** Problem description **
Find the lines below holding the word "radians" and copy each of them.

** Saved data entries **
-- Opening Marker --

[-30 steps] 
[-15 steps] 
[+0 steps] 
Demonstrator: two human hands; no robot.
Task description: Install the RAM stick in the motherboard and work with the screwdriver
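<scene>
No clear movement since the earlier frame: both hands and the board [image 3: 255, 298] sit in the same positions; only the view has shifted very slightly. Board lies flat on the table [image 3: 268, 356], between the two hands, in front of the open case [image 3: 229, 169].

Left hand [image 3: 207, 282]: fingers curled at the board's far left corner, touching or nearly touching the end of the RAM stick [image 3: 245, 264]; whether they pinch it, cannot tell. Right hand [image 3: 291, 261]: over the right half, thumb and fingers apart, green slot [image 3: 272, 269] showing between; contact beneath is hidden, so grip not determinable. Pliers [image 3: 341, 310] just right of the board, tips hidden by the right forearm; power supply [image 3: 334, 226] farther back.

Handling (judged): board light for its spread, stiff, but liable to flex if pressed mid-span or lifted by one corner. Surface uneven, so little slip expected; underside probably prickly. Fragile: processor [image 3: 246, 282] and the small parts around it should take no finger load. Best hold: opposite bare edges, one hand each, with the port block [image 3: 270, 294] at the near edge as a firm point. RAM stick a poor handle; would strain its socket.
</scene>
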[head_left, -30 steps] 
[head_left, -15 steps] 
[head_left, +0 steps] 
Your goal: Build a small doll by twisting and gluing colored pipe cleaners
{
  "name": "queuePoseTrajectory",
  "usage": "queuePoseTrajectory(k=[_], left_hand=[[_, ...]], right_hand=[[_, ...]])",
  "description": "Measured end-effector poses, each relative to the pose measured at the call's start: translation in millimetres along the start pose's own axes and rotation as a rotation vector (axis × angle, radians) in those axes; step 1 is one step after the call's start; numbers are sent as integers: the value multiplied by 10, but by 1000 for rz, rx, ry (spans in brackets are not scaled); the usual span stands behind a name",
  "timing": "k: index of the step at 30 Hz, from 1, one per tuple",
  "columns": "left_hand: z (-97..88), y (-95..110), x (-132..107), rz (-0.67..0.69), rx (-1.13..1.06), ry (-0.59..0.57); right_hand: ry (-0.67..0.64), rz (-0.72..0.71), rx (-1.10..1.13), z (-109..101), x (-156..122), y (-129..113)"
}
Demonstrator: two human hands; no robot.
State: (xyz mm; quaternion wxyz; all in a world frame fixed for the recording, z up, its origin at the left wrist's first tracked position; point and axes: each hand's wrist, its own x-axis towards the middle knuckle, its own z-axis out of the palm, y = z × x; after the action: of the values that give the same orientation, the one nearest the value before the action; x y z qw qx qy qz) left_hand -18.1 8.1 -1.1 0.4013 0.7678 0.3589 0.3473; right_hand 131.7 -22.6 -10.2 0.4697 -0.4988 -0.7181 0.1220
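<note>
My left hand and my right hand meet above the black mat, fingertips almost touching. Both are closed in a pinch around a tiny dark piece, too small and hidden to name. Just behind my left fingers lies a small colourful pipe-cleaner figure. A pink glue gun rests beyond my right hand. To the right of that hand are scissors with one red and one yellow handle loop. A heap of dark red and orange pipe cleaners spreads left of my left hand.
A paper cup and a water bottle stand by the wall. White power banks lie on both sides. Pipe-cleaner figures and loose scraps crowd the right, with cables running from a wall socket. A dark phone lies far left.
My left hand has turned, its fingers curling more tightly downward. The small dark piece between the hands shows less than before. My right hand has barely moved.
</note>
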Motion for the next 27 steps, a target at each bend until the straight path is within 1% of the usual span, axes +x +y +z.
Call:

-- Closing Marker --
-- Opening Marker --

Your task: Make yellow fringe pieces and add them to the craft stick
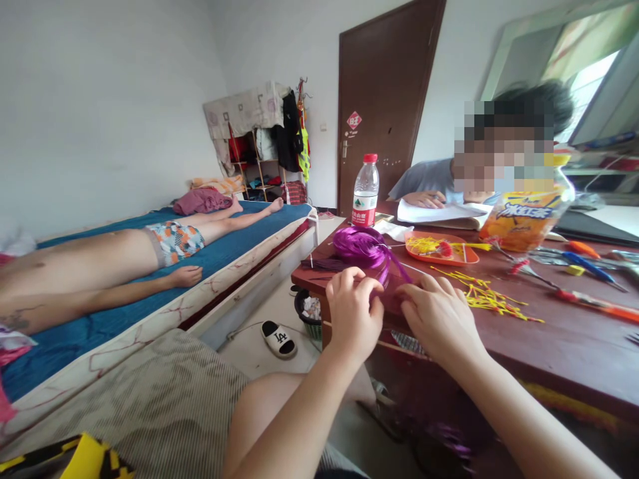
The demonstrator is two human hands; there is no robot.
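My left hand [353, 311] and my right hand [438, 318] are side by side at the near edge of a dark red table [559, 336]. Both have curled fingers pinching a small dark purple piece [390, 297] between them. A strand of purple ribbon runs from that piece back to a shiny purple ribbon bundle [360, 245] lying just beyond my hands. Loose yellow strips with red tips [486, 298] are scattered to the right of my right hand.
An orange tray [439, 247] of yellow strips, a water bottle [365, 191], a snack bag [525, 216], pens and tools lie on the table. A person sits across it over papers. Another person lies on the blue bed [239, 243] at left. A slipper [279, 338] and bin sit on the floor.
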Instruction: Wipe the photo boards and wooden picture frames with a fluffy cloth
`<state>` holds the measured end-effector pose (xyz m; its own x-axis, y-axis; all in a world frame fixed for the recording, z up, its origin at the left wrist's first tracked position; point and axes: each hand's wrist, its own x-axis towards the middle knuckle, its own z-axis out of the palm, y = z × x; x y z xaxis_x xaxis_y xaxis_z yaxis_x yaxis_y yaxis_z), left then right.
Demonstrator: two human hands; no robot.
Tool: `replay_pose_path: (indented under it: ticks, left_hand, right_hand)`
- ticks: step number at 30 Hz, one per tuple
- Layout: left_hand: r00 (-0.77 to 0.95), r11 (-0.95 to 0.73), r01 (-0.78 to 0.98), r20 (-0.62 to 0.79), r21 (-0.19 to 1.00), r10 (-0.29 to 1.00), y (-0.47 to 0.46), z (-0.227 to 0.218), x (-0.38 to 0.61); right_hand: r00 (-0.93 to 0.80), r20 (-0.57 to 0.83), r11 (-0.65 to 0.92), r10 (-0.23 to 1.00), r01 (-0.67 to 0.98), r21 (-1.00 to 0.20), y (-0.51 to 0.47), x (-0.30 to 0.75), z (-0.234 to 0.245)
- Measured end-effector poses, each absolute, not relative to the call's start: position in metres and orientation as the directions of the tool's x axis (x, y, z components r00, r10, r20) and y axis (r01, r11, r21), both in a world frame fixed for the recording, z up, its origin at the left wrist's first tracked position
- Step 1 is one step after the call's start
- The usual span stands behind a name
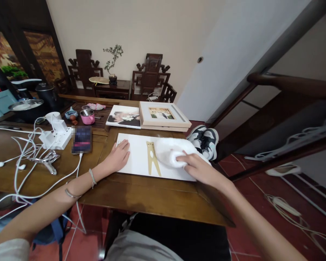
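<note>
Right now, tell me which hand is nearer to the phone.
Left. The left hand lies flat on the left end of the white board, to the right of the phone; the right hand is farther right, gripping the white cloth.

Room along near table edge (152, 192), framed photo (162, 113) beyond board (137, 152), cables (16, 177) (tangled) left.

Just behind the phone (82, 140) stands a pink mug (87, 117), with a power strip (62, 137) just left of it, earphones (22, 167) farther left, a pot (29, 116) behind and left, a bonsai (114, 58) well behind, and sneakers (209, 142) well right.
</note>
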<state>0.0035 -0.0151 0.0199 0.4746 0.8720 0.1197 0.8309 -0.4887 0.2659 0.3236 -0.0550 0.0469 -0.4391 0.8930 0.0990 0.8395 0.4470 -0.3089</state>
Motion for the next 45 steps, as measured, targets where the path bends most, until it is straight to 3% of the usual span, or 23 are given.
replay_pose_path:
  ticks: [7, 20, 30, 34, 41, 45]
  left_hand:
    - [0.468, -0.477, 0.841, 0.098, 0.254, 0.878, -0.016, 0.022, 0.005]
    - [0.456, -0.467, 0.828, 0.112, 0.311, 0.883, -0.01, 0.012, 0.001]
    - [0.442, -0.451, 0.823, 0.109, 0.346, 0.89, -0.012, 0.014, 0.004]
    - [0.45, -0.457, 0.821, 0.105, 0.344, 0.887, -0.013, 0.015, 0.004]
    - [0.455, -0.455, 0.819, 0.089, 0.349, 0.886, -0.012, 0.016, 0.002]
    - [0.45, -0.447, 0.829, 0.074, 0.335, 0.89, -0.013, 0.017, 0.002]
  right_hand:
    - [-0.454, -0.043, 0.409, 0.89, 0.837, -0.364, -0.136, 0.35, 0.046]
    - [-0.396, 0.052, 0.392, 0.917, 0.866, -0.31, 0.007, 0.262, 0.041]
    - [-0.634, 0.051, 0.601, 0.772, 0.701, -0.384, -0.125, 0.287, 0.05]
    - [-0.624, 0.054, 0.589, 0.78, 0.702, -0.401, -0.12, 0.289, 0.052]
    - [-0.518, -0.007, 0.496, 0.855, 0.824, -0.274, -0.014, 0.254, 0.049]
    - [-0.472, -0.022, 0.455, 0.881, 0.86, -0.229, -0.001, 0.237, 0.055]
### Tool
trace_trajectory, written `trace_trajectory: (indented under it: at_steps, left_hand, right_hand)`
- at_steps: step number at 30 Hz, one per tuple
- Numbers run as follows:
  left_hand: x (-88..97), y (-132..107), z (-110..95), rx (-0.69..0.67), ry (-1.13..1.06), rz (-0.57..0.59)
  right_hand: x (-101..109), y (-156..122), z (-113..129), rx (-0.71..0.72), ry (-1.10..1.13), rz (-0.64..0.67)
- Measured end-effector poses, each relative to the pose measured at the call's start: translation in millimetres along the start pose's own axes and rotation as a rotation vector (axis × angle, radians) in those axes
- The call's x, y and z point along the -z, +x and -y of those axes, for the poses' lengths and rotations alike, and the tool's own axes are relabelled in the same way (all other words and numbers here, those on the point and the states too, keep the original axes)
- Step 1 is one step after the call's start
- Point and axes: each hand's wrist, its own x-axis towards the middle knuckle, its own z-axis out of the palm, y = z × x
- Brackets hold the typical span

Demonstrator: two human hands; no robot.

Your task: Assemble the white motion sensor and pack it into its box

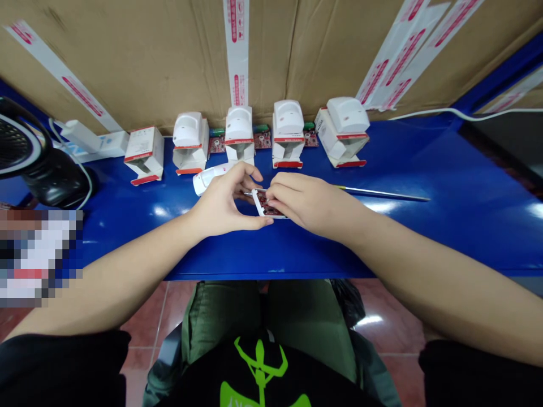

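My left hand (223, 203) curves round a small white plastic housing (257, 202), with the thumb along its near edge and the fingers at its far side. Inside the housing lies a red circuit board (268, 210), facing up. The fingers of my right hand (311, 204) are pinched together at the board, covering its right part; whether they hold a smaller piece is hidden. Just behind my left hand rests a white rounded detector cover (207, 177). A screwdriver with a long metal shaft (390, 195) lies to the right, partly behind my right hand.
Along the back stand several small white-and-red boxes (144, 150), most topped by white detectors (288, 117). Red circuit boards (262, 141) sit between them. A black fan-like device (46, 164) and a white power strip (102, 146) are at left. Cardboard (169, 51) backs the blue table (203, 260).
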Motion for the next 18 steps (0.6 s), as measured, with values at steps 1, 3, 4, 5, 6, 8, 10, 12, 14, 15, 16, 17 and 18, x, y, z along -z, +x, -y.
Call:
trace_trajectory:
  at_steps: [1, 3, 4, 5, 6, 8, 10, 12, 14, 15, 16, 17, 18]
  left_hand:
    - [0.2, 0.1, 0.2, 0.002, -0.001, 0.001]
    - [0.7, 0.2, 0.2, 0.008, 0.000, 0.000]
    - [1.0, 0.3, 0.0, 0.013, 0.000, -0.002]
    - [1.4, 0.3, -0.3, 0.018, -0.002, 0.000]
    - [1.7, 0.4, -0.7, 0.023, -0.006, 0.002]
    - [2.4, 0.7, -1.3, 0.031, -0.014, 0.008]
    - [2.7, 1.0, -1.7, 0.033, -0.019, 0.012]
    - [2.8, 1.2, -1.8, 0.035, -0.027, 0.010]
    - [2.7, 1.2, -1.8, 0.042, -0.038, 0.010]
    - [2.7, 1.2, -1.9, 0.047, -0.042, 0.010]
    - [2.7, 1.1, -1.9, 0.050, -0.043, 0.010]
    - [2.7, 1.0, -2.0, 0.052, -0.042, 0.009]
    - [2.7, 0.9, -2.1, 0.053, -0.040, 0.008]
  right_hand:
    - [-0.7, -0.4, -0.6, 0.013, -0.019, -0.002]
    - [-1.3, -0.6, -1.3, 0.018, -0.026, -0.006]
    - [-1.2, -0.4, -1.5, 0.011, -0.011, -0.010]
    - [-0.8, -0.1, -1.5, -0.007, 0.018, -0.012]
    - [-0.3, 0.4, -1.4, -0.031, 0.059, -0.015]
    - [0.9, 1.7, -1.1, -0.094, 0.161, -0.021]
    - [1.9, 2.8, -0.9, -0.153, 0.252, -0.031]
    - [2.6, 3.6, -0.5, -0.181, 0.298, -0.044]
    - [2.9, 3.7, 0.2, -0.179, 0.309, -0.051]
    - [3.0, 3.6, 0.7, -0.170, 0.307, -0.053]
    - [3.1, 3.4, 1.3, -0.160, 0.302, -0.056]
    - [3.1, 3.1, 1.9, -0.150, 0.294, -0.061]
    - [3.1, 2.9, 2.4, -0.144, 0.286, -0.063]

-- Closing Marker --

** Response below **
  "description": "Measured end-effector poses, each relative to the pose measured at the call's start: translation in millimetres along the start pose's own axes and rotation as a rotation vector (axis × angle, radians) in those axes; step 1 is one step after the call's start; numbers are sent as integers: the value multiplied by 10, but by 1000 for rz, rx, ry (spans in brackets are not scaled); the usual span stands behind a name",
- Measured end-effector poses, each relative to the pose measured at the call's start: translation in millimetres along the start pose's own axes and rotation as a rotation vector (axis × angle, radians) in those axes

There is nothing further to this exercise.